ABOUT THIS TASK - Your answer should consist of every line in the records that holds "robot".

Data excerpts:
========
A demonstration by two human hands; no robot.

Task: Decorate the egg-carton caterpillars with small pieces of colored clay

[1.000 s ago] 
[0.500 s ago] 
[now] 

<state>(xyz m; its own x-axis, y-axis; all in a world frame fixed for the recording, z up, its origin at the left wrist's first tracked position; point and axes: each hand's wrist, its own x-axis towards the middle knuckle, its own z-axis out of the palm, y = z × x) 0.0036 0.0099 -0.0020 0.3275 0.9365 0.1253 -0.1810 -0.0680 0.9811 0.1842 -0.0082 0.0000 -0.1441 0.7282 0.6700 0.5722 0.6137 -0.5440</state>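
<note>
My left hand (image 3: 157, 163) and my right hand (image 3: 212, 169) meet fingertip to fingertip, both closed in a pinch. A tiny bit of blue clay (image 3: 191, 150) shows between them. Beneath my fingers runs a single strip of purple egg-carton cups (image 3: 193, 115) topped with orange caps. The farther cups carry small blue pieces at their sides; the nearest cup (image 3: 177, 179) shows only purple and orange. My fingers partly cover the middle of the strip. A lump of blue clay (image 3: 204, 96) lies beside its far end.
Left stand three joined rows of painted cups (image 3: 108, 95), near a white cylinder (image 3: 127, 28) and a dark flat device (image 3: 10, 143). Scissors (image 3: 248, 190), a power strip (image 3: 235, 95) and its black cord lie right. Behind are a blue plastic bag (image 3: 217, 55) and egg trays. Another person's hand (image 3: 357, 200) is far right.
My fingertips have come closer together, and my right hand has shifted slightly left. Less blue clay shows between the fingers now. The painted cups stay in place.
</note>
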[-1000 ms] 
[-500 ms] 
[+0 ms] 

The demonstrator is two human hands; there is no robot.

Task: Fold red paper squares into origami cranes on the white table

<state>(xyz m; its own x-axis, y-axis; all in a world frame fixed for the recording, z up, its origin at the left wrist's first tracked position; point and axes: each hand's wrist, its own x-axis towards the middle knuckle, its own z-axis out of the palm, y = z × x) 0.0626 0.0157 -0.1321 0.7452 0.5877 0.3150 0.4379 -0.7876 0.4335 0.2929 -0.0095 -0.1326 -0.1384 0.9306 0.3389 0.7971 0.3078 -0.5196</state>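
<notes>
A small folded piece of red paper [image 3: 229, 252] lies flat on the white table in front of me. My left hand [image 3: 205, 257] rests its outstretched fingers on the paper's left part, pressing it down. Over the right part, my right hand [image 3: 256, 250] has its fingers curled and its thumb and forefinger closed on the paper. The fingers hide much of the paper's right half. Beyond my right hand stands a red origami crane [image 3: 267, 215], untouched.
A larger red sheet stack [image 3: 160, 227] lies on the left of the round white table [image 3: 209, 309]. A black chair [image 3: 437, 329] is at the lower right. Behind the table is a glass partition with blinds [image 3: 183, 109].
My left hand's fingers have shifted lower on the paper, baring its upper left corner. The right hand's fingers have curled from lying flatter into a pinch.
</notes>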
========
SOLUTION TO THE EXERCISE -
A demonstration by two human hands; no robot.
The demonstrator is two human hands; there is no robot.

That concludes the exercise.